Several protests have flared up in parts of the country, including Ennerdale and Westbury in Gauteng.
While some protest organisers are demonstrating over what they say is the socio-economic exclusion of coloured people, Brown says the protests are a class problem.
When communities generally protest in South Africa, people say people in Thokoza are protesting... it gets reported as such. When communities in Westbury, Bontheuwel, Ennerdale protest then it is the coloured people are protesting.— Karima Brown, political analyst
I am not denying people's self-identification as coloureds because we can be coloured, we can be black, we can be African, we are many things because that is the reality of how oppression works in South Africa.— Karima Brown, political analyst
So a note to journalists, these communities have been rendered invisible...the people involved in these protests are genuine leaders who are gatvol of all politicians and they are organic consequences of willful neglect from the government.
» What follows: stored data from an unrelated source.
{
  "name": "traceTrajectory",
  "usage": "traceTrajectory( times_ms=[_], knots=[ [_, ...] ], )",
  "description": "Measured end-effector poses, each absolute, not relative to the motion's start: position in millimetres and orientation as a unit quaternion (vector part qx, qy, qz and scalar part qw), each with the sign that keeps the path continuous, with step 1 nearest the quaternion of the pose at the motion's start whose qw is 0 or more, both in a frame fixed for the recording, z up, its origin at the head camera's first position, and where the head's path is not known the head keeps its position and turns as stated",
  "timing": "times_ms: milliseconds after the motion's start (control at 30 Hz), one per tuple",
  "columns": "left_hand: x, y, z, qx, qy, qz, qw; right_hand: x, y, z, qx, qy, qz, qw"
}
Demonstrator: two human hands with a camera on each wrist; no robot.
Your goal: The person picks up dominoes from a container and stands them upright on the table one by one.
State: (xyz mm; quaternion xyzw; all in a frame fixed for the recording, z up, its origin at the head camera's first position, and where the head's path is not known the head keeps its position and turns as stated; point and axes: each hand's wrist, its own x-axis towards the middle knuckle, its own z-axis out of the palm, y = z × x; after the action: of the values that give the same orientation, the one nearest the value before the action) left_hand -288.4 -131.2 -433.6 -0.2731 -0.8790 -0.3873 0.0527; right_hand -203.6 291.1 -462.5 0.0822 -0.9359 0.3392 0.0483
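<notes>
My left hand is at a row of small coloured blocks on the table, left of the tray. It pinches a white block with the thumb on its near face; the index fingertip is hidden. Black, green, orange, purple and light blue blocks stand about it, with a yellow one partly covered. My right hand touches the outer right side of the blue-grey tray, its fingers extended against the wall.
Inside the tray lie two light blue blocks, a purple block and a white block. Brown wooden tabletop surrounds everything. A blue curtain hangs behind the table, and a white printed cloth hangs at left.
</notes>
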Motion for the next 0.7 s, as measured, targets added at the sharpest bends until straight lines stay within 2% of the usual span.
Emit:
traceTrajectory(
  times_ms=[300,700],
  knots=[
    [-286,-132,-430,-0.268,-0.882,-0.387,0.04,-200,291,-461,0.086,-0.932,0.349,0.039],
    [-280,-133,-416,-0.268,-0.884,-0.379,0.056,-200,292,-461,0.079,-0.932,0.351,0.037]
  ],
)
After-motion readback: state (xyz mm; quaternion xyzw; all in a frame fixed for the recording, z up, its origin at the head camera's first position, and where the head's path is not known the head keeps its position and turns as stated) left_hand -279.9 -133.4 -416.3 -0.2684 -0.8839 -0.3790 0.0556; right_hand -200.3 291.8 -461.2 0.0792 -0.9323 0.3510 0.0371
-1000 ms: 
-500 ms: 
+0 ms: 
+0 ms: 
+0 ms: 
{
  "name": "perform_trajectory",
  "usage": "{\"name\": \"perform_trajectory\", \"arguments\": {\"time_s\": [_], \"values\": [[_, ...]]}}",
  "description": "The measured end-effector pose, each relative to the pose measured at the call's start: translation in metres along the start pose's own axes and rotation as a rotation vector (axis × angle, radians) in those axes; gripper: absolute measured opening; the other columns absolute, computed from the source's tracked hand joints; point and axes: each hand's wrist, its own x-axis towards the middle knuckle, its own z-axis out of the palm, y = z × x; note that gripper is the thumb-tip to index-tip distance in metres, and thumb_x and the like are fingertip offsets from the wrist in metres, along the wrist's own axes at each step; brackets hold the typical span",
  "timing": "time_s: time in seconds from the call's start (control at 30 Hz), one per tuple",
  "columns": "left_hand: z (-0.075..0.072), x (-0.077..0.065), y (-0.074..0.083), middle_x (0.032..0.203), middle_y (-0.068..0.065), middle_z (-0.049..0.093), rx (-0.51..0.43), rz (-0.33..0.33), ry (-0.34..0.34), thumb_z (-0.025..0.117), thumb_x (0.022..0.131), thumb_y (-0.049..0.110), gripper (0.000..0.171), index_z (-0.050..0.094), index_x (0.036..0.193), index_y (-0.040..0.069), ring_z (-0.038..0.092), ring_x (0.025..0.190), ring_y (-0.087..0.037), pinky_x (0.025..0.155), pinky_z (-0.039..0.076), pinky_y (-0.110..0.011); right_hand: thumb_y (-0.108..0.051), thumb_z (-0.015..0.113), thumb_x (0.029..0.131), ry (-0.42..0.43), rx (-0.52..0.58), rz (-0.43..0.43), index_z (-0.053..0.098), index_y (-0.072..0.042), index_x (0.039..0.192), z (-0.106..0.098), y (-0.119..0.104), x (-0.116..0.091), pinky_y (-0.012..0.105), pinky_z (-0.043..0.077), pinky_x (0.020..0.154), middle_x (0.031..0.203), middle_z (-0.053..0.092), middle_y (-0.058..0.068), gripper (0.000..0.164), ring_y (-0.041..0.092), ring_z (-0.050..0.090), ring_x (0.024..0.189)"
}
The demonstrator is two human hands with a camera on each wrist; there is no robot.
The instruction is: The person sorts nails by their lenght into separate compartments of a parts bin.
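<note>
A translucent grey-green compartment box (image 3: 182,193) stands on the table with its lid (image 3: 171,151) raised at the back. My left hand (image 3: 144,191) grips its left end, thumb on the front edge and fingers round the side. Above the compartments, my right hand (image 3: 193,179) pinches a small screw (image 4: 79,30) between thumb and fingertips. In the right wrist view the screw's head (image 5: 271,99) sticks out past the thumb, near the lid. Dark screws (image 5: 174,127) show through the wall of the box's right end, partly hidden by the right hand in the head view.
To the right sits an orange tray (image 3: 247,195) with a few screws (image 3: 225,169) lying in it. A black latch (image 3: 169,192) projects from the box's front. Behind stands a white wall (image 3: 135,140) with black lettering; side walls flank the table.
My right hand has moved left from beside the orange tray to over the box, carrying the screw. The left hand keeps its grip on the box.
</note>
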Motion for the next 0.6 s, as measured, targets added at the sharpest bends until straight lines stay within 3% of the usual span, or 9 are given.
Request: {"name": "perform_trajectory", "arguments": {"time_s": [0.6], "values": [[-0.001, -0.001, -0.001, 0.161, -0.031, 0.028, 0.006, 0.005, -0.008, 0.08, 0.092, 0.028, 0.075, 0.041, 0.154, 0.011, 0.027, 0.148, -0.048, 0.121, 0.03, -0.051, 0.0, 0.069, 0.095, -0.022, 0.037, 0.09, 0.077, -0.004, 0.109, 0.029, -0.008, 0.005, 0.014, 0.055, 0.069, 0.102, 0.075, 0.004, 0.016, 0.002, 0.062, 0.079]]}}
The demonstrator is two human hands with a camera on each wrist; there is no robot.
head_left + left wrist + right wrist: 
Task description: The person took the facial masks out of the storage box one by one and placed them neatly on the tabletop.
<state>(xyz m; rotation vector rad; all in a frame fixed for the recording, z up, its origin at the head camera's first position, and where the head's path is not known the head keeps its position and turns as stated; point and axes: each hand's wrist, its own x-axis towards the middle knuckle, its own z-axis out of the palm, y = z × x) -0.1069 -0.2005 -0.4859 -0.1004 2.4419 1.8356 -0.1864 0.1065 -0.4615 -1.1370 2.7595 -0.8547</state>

Stop racialising these communities, stop de-africanising these communities. When there is an uprising in Soweto, we don't say black Africans are unhappy about squatters on unoccupied land...— Karima Brown, political analyst
These are working class communities who want service delivery like their counterparts in Khayelitsha and Thokoza.— Karima Brown, political analyst
Brown says it is important for media to provide historical context to their coverage and that a more layered conversation needs to happen around the inequality that exists South Africa.
The community that identifies as coloured can be more than one thing, what they are simply not is un-African.— Karima Brown, political analyst
They have certain demands that reporters are not reporting on. They are calling for a summit on poverty. They are calling on a working class summit to deal with issues that face the community.— Karima Brown, political analyst
Click on the link below to hear more from Brown....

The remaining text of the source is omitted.